> **PROBLEM TO WORK ON**
Write out, word for word, every line in the data below from the one containing "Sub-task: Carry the" to the one containing "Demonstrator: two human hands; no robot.", both of them included.

> **DATA SEGMENT**

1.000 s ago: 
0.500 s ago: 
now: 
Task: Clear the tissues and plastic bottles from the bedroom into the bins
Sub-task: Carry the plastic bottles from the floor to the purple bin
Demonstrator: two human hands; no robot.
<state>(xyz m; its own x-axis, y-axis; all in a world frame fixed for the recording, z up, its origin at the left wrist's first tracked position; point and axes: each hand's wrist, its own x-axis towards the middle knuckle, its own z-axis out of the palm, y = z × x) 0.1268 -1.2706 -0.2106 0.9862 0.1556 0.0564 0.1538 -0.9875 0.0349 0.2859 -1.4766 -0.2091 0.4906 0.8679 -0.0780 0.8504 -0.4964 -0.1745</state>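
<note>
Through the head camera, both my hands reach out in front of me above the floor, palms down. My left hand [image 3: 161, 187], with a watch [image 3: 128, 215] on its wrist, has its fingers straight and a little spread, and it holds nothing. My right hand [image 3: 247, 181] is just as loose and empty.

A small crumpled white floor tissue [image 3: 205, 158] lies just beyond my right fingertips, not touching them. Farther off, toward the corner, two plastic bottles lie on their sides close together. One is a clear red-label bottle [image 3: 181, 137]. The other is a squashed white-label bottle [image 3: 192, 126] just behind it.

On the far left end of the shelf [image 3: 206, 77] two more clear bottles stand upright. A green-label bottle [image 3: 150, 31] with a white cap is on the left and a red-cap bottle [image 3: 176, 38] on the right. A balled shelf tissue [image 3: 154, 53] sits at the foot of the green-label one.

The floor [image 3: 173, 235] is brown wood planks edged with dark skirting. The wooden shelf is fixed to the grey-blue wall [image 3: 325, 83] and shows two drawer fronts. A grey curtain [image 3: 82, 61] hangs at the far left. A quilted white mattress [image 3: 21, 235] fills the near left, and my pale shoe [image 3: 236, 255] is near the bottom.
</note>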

> **EXERCISE RESULT**
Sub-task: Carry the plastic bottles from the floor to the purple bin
Demonstrator: two human hands; no robot.

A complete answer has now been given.